Example of Contra Asset Account
Let us understand how the accounting entry is posted for the contra asset account and how it is shown in the books. Let us consider that ABC Ltd. recently bought machinery for $100,000, and it plans to depreciate the machinery over five years by using the straight-line method. In this case, the depreciation each year for this machinery will be $100,000/5 = $20,000.
By the end of the first-year machinery, balance will be $100,000, and accumulated depreciation will show $20,000. By the end of 2nd-year, the machinery balance will still be $100,000, and accumulated depreciation will show $40,000. The netbook value of the machinery by the end of the first year will be $80,000 ($100,000-$20,000) and $60,000 ($100,000-$40,000) by the end of the second year. This method helps a third person in identifying what the book value was at the time of purchase and what is the remaining value of an asset. If we just show $60,000 as an asset in the third year, it will be challenging to understand whether $60,000 is all new purchases or the remaining value of an asset. This account helps all the stakeholders in understanding the financial numbers accurately.
Some of the advantages are a follows:
- It helps in quick calculation of net book value.
- The annual reports are prepared for various parties; some of them might not be accounting versed; they help them in identifying the reduction in total value.
- It helps in audit facilitation and annual filings.
- It is a globally accepted policy.
Some of the disadvantages are a follows:
- It is a time-consuming process.
- Many organizations find it challenging to implement.
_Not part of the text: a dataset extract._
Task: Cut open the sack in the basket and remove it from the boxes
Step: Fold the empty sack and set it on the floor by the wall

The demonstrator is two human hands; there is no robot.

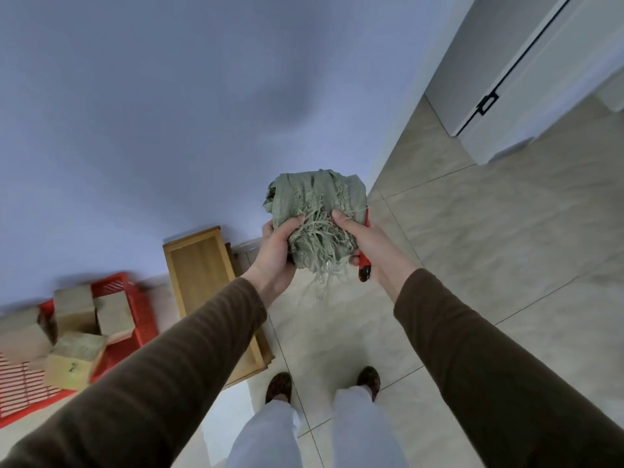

- Need a robust accounting system; else, operational difficulties may arise.
Points to Note
With increasing globalization and companies operating in many countries, the books of accounts must be compatible with a global platform. They are also the result of globally accepted accounting principles for accurate reporting of financial numbers. As we have seen in the above discussion, how reporting contra assets account helps in a better understanding of financial statements of any organization. So, an organization looking for a robust accounting process must move to this type of reporting for better understanding.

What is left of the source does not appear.